Five ways that fathers can make a financial difference
Being a Dad can be a daunting experience, whether you’ve just been delivered of a newborn or you are watching your older child flying the nest. Here are five ways fathers can make a financial difference.
But one of the ways that fathers can make a big difference to their children is by setting them up for financial success, both through saving for them and by instilling good financial habits. Here are five ways that fathers can help their children to get a head start in life.
1. Make the most of a Junior ISA
Saving for children from day one gives money for children plenty of time to grow. Every child has an annual Junior ISA allowance (this year it is £90001), and money within these JISAs grows free of capital gains, dividend, or income tax, before being handed over to the child when he or she turns 18.
HMRC statistics show that more than twice as many cash Junior ISAs are opened as those investing in stocks and shares.2 However, parents should think about the fact that their investments for their children will not be touched for many years, meaning that an investment JISA may be more suitable.
2. Make sure the family is properly protected
Financial security is one of the most valuable things a parent can give to children, and so talking to an expert about life insurance and/or critical illness cover could make a huge difference to a family’s financial security.
Critical illness cover pays out when the policyholder is diagnosed with a life-changing illness and can help to pay regular bills. Family income benefit, which pays a monthly amount after a diagnosis, is another form of protection worth considering. Finally, life insurance, which can give a family financial security if one of the main earners dies, is also worth considering.
3. Teach children the value of saving
Financial education is seldom taught in schools these days, and a recent study from charity MyBnk showed that many children struggle with basic financial terminology3 and under a fifth save money regularly.

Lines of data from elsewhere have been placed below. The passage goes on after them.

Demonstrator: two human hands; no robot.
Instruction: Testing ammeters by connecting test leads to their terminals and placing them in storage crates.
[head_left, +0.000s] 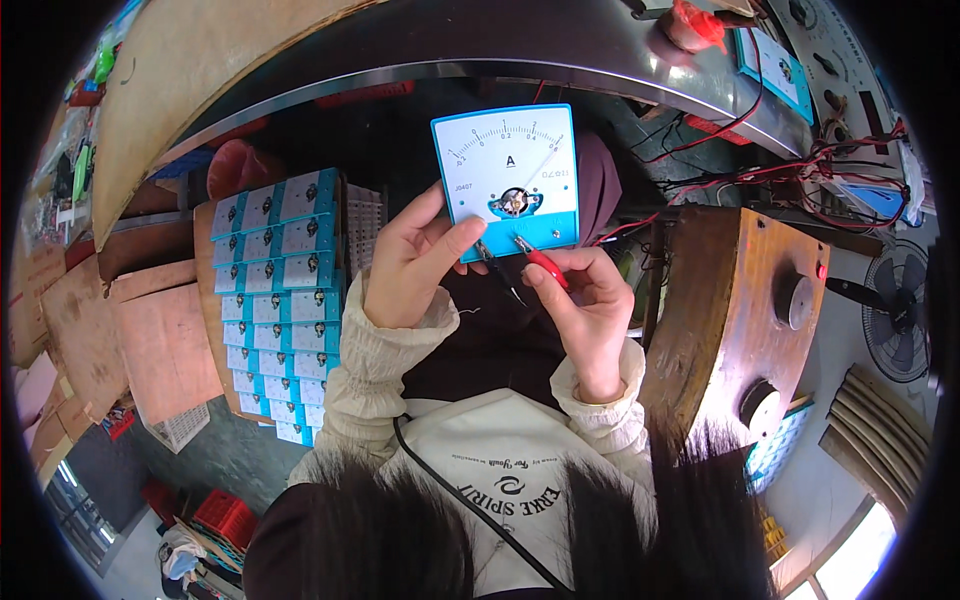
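Note:
A square blue-and-white analog ammeter is held up in front of me, its dial facing me and its needle toward the right end of the scale. My left hand grips its lower left corner, thumb on the blue front strip. A black alligator clip sits at the strip beside that thumb. My right hand pinches a red alligator clip, whose metal tip meets the blue strip near the middle. What the left fingers do behind the meter is hidden.
Several similar meters stand in rows on a board at left. A metal-edged bench runs across the far side. At right are a wooden box with round knobs, tangled red and black wires, a control panel and a fan.

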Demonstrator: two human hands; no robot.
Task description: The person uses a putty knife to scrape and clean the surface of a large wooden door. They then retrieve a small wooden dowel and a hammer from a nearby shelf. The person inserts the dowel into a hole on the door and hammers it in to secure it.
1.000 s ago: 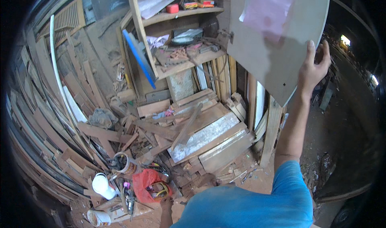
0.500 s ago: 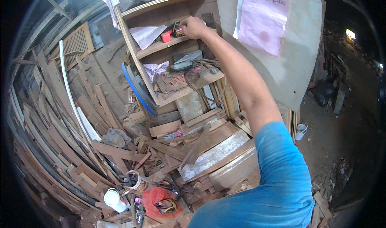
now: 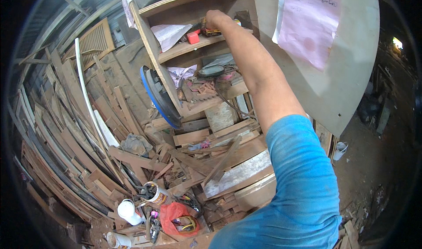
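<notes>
- where's that hand?
- my right hand (image 3: 216, 20) is up at the shelf (image 3: 178, 54), right by a small box (image 3: 213, 31); the fingertips are hidden, so i can't tell if it's gripping. left hand's out of view.
- why keep stuff there?
- likely to spare it the scrap (image 3: 192, 162) below. the door (image 3: 351, 69) stands open, leaving my reach room.
- and the arm (image 3: 257, 69)?
- stretched forward and up, elbow nearly straight.

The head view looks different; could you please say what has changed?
The right hand has left the grey door and moved left to the small boxes on the shelf; its grip is hidden. The left hand has gone out of view. The door stayed open.
</notes>
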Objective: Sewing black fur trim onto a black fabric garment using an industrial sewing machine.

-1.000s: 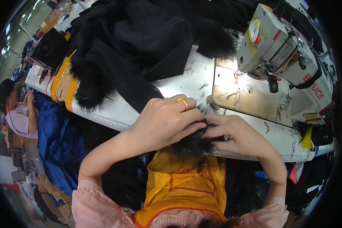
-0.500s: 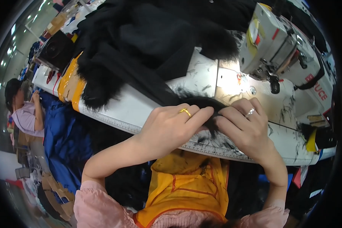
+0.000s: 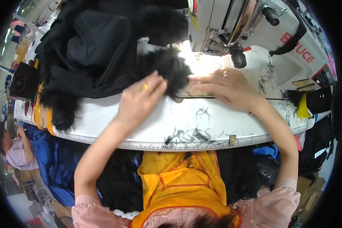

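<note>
A black garment (image 3: 98, 53) with shaggy fur trim (image 3: 173, 70) lies bunched on the white sewing table (image 3: 114, 114). My left hand (image 3: 140, 97), a gold ring on one finger, is closed on the garment by the fur; its fingertips are partly lost in the black pile. To the right, my right hand (image 3: 228, 87) reaches flat across the table with fingers stretched, touching or very near the fur's right edge. This hand is somewhat blurred. Just beyond it stands the white sewing machine (image 3: 250, 22), its lit needle area left of the hand's far side.
Loose black fur strands (image 3: 190, 136) litter the table near its measuring tape edge (image 3: 148, 145). A black speaker (image 3: 23, 80) stands at the far left, beside yellow tape (image 3: 43, 114). Blue fabric (image 3: 53, 163) hangs below, near another person (image 3: 17, 148). A yellow-and-black item (image 3: 303, 106) sits right.
Both hands have moved away from the table's front edge, carrying the furry part toward the machine. My right hand has let go and straightened its fingers. The view has shifted too.
</note>
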`<action>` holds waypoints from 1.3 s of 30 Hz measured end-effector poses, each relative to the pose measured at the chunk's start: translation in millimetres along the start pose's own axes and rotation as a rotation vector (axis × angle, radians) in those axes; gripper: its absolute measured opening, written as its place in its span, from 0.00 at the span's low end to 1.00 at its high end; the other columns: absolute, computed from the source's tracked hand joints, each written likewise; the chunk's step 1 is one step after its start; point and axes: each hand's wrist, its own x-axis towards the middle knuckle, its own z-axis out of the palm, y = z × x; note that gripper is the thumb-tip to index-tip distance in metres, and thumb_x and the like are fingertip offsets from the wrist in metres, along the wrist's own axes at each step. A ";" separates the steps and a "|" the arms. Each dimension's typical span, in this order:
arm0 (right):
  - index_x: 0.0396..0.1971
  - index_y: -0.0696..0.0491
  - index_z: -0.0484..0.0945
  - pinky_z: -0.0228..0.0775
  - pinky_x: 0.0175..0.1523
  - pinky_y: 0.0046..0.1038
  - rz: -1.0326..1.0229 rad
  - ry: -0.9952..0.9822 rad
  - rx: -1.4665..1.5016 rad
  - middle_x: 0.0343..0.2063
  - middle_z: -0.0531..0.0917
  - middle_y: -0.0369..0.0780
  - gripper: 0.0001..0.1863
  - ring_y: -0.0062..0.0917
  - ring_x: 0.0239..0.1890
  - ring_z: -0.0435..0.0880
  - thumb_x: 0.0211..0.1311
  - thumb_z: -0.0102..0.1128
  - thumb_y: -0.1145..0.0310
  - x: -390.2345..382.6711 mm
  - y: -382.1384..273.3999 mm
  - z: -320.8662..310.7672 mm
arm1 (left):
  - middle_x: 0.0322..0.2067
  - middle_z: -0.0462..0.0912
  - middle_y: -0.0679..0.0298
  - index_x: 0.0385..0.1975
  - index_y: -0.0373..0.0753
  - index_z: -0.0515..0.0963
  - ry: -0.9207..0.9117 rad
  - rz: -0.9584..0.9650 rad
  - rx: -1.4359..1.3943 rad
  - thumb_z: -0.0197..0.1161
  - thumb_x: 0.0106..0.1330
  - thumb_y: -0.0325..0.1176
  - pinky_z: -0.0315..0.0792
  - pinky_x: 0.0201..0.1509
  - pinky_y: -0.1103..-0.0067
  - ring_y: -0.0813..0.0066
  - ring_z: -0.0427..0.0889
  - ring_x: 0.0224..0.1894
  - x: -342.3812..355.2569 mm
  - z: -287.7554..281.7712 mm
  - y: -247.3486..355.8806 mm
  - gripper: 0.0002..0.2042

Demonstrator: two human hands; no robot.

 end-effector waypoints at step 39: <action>0.38 0.46 0.78 0.75 0.32 0.24 -0.039 0.140 -0.407 0.28 0.79 0.35 0.12 0.23 0.31 0.81 0.51 0.57 0.69 -1.0 26.6 11.5 | 0.33 0.78 0.68 0.38 0.38 0.80 0.083 0.302 0.071 0.61 0.48 0.29 0.75 0.41 0.84 0.76 0.80 0.41 56.4 47.2 -6.9 0.15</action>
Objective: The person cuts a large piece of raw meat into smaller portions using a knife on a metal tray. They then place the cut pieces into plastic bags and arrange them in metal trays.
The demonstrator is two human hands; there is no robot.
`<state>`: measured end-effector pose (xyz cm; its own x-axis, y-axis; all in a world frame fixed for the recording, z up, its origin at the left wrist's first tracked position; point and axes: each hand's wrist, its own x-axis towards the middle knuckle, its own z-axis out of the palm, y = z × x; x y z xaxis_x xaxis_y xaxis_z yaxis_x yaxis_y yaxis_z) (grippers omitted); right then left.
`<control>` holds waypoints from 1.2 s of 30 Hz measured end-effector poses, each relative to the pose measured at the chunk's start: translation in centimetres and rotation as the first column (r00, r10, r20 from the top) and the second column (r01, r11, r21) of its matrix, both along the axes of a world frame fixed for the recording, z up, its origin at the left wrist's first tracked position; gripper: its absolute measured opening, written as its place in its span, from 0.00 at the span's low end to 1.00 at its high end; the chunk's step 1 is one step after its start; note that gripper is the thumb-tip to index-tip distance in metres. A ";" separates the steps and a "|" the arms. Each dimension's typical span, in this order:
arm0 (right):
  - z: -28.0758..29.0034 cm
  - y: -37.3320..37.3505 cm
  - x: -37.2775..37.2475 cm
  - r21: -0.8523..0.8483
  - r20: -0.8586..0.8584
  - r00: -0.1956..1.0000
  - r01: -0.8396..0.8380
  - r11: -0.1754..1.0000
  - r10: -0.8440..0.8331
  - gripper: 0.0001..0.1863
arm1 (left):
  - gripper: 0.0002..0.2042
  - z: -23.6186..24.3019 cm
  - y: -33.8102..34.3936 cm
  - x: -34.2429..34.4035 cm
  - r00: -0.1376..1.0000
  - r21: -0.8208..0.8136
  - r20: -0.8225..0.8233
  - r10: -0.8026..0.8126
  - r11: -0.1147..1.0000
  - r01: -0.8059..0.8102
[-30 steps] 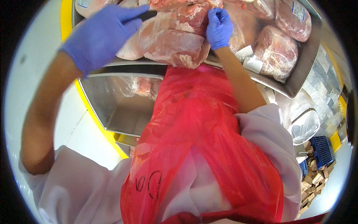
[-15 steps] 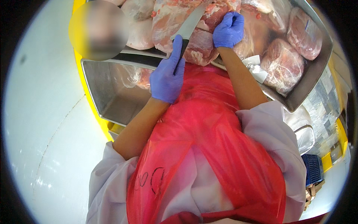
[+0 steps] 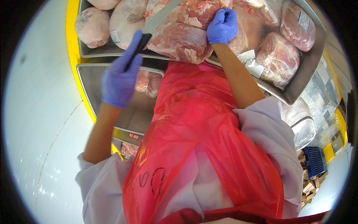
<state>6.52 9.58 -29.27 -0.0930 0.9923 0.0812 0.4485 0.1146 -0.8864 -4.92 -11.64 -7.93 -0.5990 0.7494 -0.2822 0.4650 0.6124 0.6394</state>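
My left hand [image 3: 121, 78], in a blue glove and slightly blurred, is closed round the black handle of a knife [image 3: 158, 16], whose pale blade points up and right over the meat. My right hand [image 3: 222, 26], gloved in blue, has curled fingers at the edge of a slab of raw pink meat [image 3: 178, 42], gripping it. Several wrapped cuts [image 3: 278, 59] and paler lumps of meat [image 3: 92, 30] lie around it in a wide steel tray [image 3: 290, 95]. Crumpled white paper [image 3: 250, 65] sits right of my right wrist.
A second steel bin [image 3: 95, 86] holding some meat stands below the tray at left. A yellow edge [image 3: 72, 37] borders the pale floor [image 3: 44, 123]. At lower right are a white bag [image 3: 300, 130], a blue crate [image 3: 314, 160] and cardboard pieces [image 3: 307, 190].
My left hand swung right to the middle with the knife, then back left and slightly up, still holding it. My right hand stays on the meat, shifting slightly.
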 end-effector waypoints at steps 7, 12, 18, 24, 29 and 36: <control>-0.1 -0.1 -0.5 -0.029 -0.060 0.998 -0.013 0.999 0.011 0.15 | 0.22 8.2 6.5 -3.7 0.626 -0.579 -0.408 -0.665 0.718 0.386; -0.1 -0.1 -0.4 -0.009 -0.056 0.998 -0.014 1.000 0.013 0.14 | 0.20 7.9 12.0 -2.1 0.654 -0.677 -0.257 -0.711 0.615 0.403; 1.0 -0.6 -0.8 -0.109 -0.125 0.992 0.011 0.994 -0.024 0.13 | 0.24 0.0 5.4 3.5 0.912 -0.421 -0.294 -0.285 0.896 0.144; 0.3 0.1 -0.5 -0.052 -0.083 0.996 -0.041 0.998 0.037 0.13 | 0.28 -5.0 2.5 5.3 0.957 -0.198 -0.286 -0.041 0.980 -0.017; -0.7 0.3 -0.6 0.064 -0.171 0.985 -0.006 0.998 0.017 0.14 | 0.28 -9.3 -0.3 2.2 0.966 -0.012 -0.250 -0.060 0.998 0.059; -0.7 0.5 -0.5 0.031 -0.037 0.999 -0.016 0.999 0.017 0.14 | 0.24 -12.7 -0.6 2.3 0.989 0.260 0.147 0.027 0.963 -0.065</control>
<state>6.00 10.11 -29.95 -0.1054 0.9877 0.1154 0.4134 0.1491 -0.8983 -2.67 -12.24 -20.61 -0.6030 0.7810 -0.1625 0.3336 0.4319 0.8380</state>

With studies suggesting that adult money habits are set by the age of seven4, guiding children’s money habits from their youth will help them to save later on. A child’s savings account or card such as those operated by GoHenry, Osper, and Nimbl may be a good start. Later, an allowance for clothing and other necessities is a good way to start building financial independence.
4. Talk regularly about money
Talking about money is often difficult within families as children get older, and so making it a part of everyday conversation in the early can head off discomfort later on. Explaining to children how a mortgage works, or how savings are allocated can help them to understand how things work within their family.
If there is a financial adviser involved with the family, it may even be worth taking an older child on one of the visits, so that they understand the processes involved in managing family finances.
5. Make plans for intergenerational wealth transfer
Passing down wealth to the next generation is a priority for many parents, and ensuring that as much as possible is kept in the family, rather than going to the taxman, can involve some difficult calculations.
Making plans on how and when to spend retirement savings, which savings structures to prioritise, and when to use gifting allowances are all ways in which a parent can ensure they can leave a legacy without compromising their own comfort.